* **Exercise**
From the line with "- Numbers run" through the line with "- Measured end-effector", repeat the entries verbatim, both end lines included, and add nothing.

* **Records shown**

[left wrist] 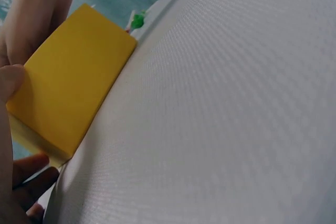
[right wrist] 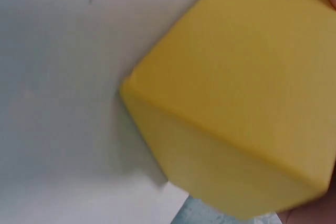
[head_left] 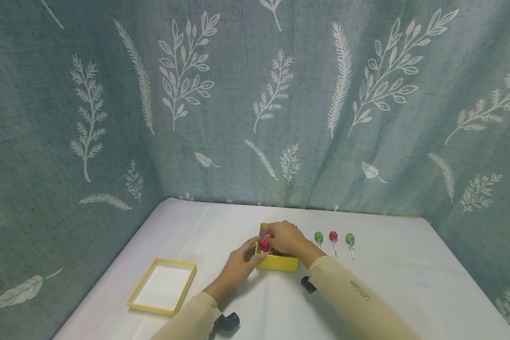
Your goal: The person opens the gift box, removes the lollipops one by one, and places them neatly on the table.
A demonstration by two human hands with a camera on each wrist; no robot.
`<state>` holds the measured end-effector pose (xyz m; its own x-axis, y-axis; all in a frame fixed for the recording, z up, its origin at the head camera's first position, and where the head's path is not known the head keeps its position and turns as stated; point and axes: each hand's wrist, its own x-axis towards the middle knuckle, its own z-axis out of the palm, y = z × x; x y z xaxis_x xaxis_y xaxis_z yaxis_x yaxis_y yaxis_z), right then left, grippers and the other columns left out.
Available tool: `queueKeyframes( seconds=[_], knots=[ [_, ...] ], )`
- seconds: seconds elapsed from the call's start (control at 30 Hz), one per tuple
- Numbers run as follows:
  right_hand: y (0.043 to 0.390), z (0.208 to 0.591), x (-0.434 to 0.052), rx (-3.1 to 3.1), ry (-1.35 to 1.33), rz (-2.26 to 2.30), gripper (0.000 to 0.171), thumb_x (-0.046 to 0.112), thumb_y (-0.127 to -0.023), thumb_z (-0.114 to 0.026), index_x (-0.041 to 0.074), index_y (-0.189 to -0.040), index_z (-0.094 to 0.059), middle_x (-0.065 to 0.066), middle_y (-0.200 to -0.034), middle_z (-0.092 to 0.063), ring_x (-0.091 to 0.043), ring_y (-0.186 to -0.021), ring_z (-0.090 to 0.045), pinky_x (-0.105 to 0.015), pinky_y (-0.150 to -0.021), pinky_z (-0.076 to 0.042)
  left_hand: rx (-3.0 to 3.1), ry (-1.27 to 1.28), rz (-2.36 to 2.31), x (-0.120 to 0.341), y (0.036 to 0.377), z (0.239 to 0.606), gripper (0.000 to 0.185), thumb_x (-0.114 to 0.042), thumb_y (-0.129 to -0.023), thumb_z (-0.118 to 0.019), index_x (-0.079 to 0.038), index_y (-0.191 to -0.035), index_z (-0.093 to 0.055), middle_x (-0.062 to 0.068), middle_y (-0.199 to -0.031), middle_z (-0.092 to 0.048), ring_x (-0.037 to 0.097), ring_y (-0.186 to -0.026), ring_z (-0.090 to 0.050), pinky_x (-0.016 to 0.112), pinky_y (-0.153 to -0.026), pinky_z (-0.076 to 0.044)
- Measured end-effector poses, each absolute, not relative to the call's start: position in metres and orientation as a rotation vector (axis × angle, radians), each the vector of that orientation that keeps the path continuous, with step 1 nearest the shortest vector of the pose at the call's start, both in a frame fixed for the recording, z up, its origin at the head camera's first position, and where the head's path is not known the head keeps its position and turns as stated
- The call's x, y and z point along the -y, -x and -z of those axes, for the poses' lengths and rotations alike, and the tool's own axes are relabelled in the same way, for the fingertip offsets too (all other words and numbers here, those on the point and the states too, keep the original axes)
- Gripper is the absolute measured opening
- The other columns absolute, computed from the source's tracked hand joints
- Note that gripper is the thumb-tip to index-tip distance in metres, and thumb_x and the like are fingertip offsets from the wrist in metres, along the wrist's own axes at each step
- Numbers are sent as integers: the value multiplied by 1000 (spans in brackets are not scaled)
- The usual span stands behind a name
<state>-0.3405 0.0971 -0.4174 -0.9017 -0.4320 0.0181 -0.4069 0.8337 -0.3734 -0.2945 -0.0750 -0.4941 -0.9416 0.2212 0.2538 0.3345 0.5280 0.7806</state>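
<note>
A small yellow box stands open in the middle of the white table. My left hand grips its left end; in the left wrist view the thumb and fingers flank the box wall. My right hand curls over the box and pinches a red lollipop at the left rim. The box inside is mostly hidden by the hands. The right wrist view shows only the box's outer side.
Three lollipops lie in a row right of the box: green, red, green. The yellow lid lies upturned at the front left. A leaf-patterned curtain backs the table.
</note>
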Motion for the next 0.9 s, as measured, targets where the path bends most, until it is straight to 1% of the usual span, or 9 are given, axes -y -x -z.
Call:
queueKeyframes(
  seconds=[0.1,0.17,0.3,0.4,0.47,0.63,0.77,0.9],
  knots=[
    [341,421,-92,-2935,741,541,13,27,-83,-60,21,-94,-63,13,-66,-58,-9,-59,-53,-29,-57,-46,2637,485,1380,75,295,495,50,-51,-82,-54,-40,-129,-40,-9,-131,-44,22,-117,-45,52,-95,-31],
    [341,423,-89,-2953,758,500,11,30,-82,-61,22,-90,-62,14,-65,-56,-8,-58,-51,-27,-57,-44,2635,490,1380,75,295,495,50,-51,-82,-54,-41,-129,-39,-9,-132,-43,23,-117,-45,51,-95,-31],
    [341,426,-85,-2955,731,456,12,30,-80,-64,19,-82,-59,9,-61,-53,-10,-54,-49,-25,-52,-43,2621,501,1380,75,295,496,50,-50,-82,-55,-41,-129,-40,-10,-131,-44,21,-117,-44,49,-96,-31],
    [340,428,-82,-2949,712,453,13,26,-78,-67,16,-82,-60,6,-60,-52,-10,-52,-49,-23,-52,-43,2605,517,1376,75,295,495,50,-53,-81,-54,-41,-128,-40,-13,-129,-45,20,-116,-45,48,-96,-32],
    [340,428,-81,-2952,695,444,13,26,-77,-68,15,-81,-61,7,-61,-51,-9,-52,-49,-22,-53,-43,2604,523,1383,75,294,494,50,-54,-81,-54,-41,-128,-40,-15,-129,-44,19,-116,-45,48,-96,-32],
    [340,427,-79,-2977,658,391,10,27,-78,-67,19,-77,-61,10,-63,-52,-8,-56,-49,-23,-55,-43,2617,530,1395,74,292,492,49,-52,-82,-53,-42,-128,-39,-15,-131,-42,22,-116,-45,49,-96,-32],
    [341,426,-78,-2992,651,365,6,24,-78,-65,18,-81,-63,10,-64,-53,-9,-57,-50,-24,-56,-43,2627,523,1400,74,292,491,49,-53,-82,-52,-42,-128,-38,-14,-132,-42,22,-117,-44,50,-96,-32],
    [341,426,-78,-3007,644,341,9,24,-78,-65,18,-85,-64,11,-66,-53,-9,-59,-50,-25,-57,-44,2637,502,1401,75,292,491,50,-53,-82,-53,-42,-129,-39,-11,-131,-43,20,-118,-44,49,-96,-31]
  ],
)
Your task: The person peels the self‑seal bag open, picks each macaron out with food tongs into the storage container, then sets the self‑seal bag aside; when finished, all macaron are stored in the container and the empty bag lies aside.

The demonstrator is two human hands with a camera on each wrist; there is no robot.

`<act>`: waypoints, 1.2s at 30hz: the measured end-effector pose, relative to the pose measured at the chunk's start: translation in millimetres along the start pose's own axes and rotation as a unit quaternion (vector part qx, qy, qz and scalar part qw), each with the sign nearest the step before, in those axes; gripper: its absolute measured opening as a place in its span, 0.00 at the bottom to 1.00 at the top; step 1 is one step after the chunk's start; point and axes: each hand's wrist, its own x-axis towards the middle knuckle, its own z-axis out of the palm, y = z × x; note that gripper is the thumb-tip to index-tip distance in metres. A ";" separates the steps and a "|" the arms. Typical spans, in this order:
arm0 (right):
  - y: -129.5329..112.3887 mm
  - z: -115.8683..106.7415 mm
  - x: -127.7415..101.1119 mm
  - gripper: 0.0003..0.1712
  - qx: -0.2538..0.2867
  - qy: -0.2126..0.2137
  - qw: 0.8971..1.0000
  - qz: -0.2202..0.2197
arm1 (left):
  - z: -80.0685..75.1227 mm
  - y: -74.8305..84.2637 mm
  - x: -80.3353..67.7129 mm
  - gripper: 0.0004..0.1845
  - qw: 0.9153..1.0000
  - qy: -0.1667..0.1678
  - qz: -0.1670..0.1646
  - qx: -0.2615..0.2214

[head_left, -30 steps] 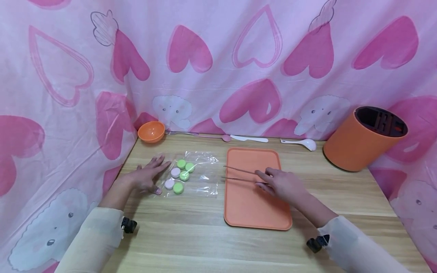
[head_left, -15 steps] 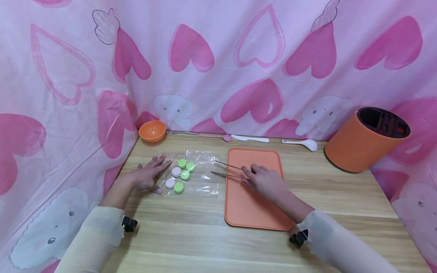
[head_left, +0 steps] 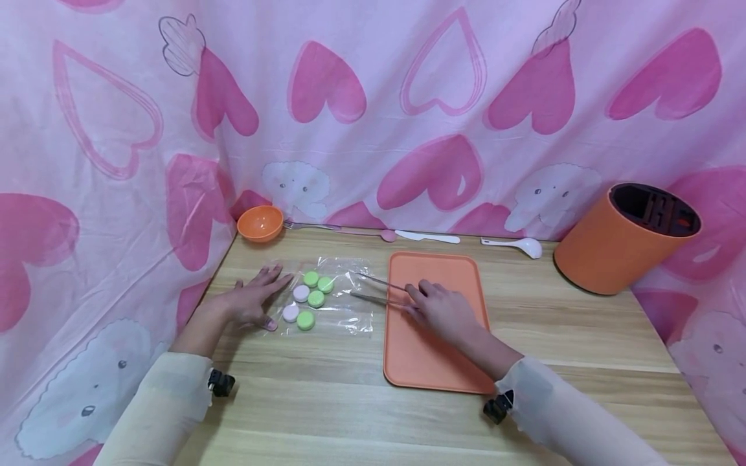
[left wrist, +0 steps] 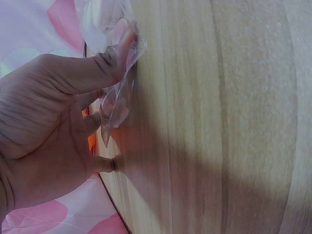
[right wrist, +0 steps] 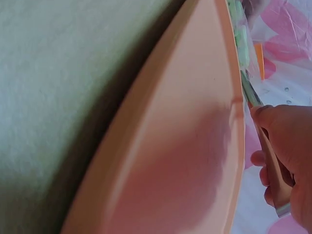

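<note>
In the head view, a clear plastic bag lies flat on the wooden table. Several green macarons and two pale pink macarons show at its left half. My left hand rests at the bag's left end with fingers spread; the left wrist view has the thumb against the crinkled film. My right hand grips metal tongs above an orange tray. The tongs' arms are apart, their tips over the bag's right part, away from the macarons. Its gripping fingers show in the right wrist view.
Along the back edge are an orange bowl, a fork, a pink spoon, a white knife and a white ladle. An orange knife block stands back right, before a pink curtain.
My right hand has moved left with the tongs, bringing their tips from the tray's left edge to over the bag's right part. The left hand and the macarons have stayed put.
</note>
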 end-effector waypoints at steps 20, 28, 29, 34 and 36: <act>-6.5 -0.3 -3.8 0.18 0.056 -0.054 0.996 0.040 | 0.1 1.6 -1.8 0.66 1.000 0.006 0.005 0.001; -9.9 5.0 10.6 0.15 0.092 -0.056 0.994 -0.015 | -0.5 2.8 -3.1 0.65 1.000 0.005 0.004 0.004; -10.5 6.0 12.9 0.15 0.095 -0.058 0.994 -0.022 | -0.6 2.6 -3.4 0.65 1.000 0.005 0.003 0.005; -14.6 10.5 21.6 0.15 0.099 -0.068 0.992 -0.049 | -0.5 1.8 -3.4 0.65 1.000 0.004 -0.002 0.009; -17.0 12.0 24.2 0.15 0.108 -0.066 0.990 -0.056 | -0.7 2.4 -3.2 0.65 1.000 0.004 -0.004 0.010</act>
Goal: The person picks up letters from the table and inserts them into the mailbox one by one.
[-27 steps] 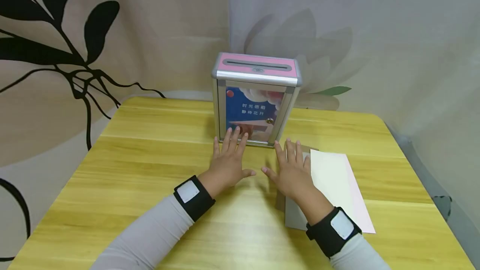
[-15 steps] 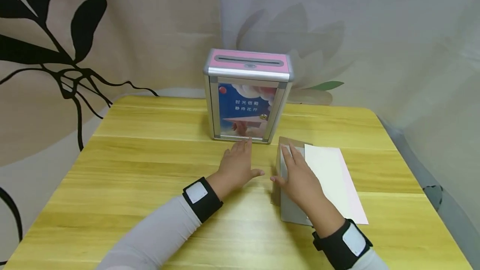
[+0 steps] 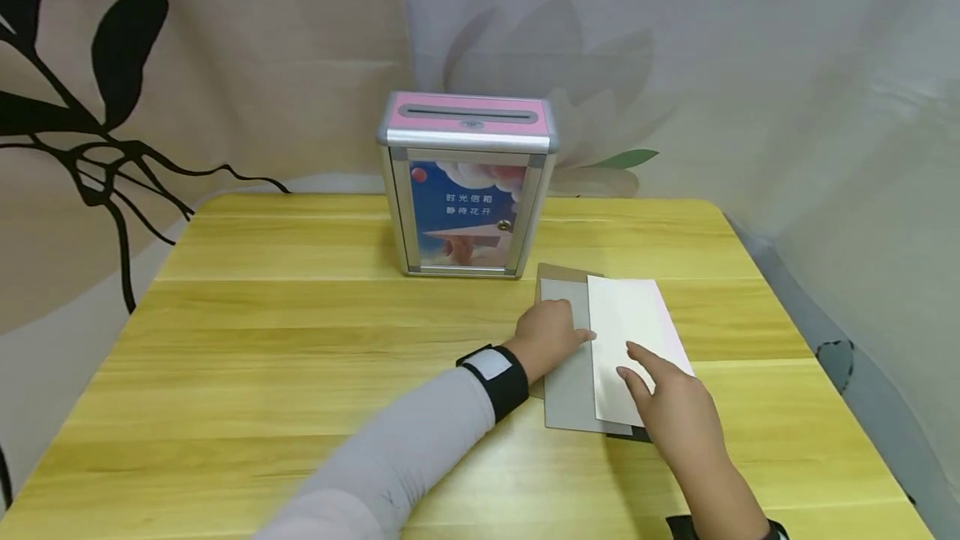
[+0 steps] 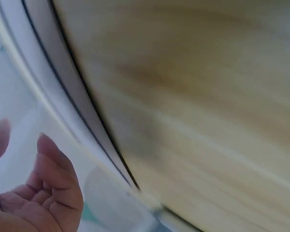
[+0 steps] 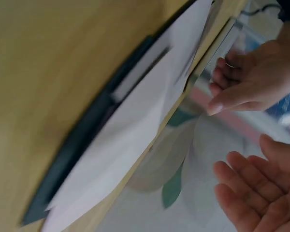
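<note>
On my head view, the stack of papers (image 3: 606, 390) lies just right of centre on the wooden bench (image 3: 300, 348). Its layers are fanned out: a brown sheet (image 3: 562, 272) peeks out at the upper left, a grey sheet (image 3: 567, 398) overlaps it, a white sheet (image 3: 630, 307) lies over the grey one, and a dark strip (image 3: 630, 435) shows at the lower end.

The left hand (image 3: 549, 332) is over the stack's left border, fingers loosely bent, thumb pointing right and holding nothing. The right hand (image 3: 682, 411) is by the lower right of the stack, its thumb and fingers apart and also holding nothing. I see the two hands well apart, with part of the white sheet between them. My right wrist view shows both raised off the papers.

The upright slotted box (image 3: 465, 190) stands at upper centre, near the bench's far edge. A narrow band of wood separates its lower right corner from the stack. I have a broad stretch of wood running to the left edge, and a smaller one between the stack and the slanting right edge. The left sleeve (image 3: 390, 440) crosses the lower middle.
</note>
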`<state>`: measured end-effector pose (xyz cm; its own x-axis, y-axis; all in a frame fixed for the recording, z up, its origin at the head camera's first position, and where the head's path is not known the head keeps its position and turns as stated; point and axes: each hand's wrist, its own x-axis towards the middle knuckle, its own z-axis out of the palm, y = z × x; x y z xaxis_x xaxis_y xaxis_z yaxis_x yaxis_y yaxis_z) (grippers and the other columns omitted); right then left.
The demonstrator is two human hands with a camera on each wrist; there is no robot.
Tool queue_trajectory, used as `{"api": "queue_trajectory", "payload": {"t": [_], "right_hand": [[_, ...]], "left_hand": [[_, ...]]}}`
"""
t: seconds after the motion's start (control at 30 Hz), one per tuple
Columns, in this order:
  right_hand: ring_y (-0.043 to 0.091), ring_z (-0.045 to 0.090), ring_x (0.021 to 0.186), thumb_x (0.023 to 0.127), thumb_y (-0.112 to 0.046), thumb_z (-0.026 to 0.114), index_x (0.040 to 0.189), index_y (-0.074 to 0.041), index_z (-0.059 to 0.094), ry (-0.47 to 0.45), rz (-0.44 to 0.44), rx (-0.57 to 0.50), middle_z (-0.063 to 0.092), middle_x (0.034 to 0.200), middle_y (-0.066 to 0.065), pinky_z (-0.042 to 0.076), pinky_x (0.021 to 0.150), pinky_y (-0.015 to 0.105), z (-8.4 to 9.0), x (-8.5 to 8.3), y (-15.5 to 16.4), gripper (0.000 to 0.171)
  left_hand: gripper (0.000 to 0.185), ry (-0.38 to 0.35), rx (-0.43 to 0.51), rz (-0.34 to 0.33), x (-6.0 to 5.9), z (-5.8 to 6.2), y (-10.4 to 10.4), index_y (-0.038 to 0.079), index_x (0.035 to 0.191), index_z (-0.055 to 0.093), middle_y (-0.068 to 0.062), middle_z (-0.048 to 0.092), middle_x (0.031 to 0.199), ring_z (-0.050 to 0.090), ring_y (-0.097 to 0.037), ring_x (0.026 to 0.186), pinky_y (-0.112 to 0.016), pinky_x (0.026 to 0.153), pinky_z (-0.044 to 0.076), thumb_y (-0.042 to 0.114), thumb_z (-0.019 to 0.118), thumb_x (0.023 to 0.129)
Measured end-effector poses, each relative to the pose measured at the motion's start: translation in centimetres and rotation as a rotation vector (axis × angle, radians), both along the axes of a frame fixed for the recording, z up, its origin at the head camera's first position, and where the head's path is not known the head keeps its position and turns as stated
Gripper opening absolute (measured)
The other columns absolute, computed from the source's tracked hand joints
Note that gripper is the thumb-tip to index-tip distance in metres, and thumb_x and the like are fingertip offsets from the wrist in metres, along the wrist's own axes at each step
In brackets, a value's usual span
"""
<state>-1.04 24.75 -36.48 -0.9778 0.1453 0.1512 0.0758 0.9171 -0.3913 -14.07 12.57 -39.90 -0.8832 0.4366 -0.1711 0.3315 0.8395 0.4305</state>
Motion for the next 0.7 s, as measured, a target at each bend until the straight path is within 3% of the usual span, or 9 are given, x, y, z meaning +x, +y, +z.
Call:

* **Finished task**
- Numbers run as follows:
  right_hand: y (0.043 to 0.390), z (0.208 to 0.591), x (-0.434 to 0.052), rx (-3.1 to 3.1), ry (-1.35 to 1.33), rz (-2.26 to 2.30), gripper (0.000 to 0.171), thumb_x (-0.046 to 0.112), thumb_y (-0.127 to -0.023), thumb_z (-0.114 to 0.026), index_x (-0.041 to 0.074), index_y (-0.189 to -0.040), index_z (-0.094 to 0.059), middle_x (-0.065 to 0.066), middle_y (-0.200 to -0.034), middle_z (-0.092 to 0.063), ring_x (-0.091 to 0.043), ring_y (-0.186 to -0.021), ring_z (-0.090 to 0.045), pinky_x (-0.105 to 0.015), pinky_y (-0.150 to -0.021), pinky_z (-0.076 to 0.042)
  left_hand: rx (-3.0 to 3.1), ry (-1.27 to 1.28), rz (-2.36 to 2.31), x (-0.120 to 0.341), y (0.036 to 0.377), z (0.239 to 0.606), gripper (0.000 to 0.185), thumb_x (-0.114 to 0.042), thumb_y (-0.129 to -0.023), thumb_z (-0.118 to 0.019), index_x (-0.079 to 0.038), index_y (-0.191 to -0.035), index_z (-0.093 to 0.055), middle_x (-0.062 to 0.068), middle_y (-0.199 to -0.031), middle_z (-0.092 to 0.048), ring_x (-0.037 to 0.097), ring_y (-0.186 to -0.026), ring_z (-0.090 to 0.050), pinky_x (-0.016 to 0.112), pinky_y (-0.153 to -0.026), pinky_z (-0.076 to 0.044)
- Measured end-effector poses, each absolute, not relative to the call's start: position in metres and orientation as a rotation vector (axis × angle, radians), each the vector of that orientation that keeps the path continuous, with step 1 nearest the shortest vector of the pose at the call's start, both in a frame fixed for the recording, z up, its origin at the head camera's first position, and where the head's path is not known the head keeps its position and turns as stated

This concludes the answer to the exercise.